EXERCISE OBJECTIVE - Among the entries below, tally each line where the word "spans" appears and state only the total.

SUPPLIED INFORMATION -
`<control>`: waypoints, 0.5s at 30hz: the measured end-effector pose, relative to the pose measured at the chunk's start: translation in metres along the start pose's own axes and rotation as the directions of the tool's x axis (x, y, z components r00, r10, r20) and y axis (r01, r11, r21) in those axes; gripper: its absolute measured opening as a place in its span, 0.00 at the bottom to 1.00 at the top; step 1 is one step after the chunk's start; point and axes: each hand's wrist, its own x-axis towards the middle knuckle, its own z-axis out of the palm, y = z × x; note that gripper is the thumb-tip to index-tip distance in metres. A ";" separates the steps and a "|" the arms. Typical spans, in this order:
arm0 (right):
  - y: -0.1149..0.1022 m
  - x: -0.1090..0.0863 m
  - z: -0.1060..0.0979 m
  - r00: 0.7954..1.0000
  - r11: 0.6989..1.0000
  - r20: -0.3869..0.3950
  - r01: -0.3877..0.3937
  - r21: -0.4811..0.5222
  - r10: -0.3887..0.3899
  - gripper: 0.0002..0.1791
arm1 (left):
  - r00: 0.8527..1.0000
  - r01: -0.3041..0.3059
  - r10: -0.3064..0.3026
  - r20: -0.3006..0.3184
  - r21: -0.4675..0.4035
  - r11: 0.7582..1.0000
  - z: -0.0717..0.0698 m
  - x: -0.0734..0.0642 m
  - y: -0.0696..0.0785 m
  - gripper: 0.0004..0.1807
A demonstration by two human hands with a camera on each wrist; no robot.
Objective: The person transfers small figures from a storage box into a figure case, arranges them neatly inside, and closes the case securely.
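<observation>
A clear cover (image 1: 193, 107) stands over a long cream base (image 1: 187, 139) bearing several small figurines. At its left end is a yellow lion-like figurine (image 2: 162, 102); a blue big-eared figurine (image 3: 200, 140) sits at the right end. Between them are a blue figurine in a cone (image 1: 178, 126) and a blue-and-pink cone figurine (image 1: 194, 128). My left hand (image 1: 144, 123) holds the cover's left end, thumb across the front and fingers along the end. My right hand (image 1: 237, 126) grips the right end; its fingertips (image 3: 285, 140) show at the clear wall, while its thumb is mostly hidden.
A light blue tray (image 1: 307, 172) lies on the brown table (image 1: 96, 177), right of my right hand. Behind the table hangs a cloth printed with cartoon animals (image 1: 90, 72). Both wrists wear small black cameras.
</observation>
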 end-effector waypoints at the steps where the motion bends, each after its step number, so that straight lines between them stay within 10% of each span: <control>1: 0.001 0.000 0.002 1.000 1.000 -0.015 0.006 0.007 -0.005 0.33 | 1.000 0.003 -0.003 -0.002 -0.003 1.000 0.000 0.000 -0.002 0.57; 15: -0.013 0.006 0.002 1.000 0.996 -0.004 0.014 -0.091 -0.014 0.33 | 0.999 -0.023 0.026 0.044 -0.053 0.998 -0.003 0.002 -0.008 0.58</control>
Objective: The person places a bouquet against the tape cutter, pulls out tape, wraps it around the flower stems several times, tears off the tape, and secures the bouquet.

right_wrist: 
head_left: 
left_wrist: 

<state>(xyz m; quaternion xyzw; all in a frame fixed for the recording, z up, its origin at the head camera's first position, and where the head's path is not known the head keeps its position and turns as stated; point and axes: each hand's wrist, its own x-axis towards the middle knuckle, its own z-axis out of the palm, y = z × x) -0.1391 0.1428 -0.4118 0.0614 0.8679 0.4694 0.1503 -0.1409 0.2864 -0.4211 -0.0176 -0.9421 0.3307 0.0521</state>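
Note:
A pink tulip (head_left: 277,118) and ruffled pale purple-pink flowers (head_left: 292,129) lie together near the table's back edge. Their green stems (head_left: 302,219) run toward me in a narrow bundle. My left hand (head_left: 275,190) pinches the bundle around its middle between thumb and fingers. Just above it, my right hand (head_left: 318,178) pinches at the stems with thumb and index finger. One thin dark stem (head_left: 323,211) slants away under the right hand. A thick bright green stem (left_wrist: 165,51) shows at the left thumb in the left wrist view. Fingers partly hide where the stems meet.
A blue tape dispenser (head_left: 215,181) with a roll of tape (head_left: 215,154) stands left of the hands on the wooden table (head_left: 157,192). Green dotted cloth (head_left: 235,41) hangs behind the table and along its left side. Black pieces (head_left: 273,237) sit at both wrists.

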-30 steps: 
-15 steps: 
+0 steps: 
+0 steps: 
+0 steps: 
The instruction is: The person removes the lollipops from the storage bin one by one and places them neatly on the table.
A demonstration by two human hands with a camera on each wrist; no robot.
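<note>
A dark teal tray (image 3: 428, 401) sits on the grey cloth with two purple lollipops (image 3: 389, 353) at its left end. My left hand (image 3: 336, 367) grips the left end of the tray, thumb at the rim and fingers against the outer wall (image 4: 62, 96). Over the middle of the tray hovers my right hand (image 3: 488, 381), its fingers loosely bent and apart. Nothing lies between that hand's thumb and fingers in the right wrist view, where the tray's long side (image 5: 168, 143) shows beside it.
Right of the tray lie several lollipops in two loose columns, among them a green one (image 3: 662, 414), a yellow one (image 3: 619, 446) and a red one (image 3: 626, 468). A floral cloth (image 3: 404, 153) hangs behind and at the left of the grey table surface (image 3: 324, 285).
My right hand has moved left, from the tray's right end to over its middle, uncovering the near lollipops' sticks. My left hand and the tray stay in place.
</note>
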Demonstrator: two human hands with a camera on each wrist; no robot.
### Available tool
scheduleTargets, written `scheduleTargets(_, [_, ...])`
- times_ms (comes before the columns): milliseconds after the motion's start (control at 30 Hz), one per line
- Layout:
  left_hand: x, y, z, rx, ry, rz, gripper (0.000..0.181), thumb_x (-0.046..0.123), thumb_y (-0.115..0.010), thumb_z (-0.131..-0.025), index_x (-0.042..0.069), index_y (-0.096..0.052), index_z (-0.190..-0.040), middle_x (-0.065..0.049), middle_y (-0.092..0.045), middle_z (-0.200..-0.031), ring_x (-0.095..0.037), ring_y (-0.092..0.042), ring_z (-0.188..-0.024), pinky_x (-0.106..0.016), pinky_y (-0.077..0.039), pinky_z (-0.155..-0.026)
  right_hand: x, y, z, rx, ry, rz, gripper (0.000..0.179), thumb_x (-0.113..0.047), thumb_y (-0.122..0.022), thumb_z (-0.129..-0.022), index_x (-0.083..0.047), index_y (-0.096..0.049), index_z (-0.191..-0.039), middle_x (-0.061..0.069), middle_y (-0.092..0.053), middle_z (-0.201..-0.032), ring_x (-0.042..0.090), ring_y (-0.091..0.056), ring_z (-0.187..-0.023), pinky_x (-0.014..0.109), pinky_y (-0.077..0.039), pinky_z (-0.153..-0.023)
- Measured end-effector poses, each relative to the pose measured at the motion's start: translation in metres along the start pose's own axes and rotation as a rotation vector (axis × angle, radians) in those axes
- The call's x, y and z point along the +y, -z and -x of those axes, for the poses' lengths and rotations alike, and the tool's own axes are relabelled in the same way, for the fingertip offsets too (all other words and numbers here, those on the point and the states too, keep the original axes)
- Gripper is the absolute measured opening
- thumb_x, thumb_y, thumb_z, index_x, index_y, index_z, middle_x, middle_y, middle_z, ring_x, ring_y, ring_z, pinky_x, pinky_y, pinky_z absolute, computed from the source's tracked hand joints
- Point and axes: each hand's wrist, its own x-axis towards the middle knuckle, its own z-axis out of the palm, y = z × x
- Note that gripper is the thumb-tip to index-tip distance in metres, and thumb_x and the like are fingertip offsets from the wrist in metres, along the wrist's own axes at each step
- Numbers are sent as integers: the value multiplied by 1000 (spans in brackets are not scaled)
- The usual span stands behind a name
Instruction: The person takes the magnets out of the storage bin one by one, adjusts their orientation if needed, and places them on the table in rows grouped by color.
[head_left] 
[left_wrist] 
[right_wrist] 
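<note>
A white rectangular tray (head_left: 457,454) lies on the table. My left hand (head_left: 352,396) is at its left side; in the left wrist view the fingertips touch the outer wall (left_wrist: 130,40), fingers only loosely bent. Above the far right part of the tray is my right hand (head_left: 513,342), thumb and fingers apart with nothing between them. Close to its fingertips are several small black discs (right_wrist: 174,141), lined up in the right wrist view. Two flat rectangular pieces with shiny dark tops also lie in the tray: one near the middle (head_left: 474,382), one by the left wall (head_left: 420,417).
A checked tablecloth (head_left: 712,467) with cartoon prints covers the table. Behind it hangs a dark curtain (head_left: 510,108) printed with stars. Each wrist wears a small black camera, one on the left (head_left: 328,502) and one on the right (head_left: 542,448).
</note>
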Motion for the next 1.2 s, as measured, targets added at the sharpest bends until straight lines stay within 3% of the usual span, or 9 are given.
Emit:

ANSWER TO THIS PROBLEM - 2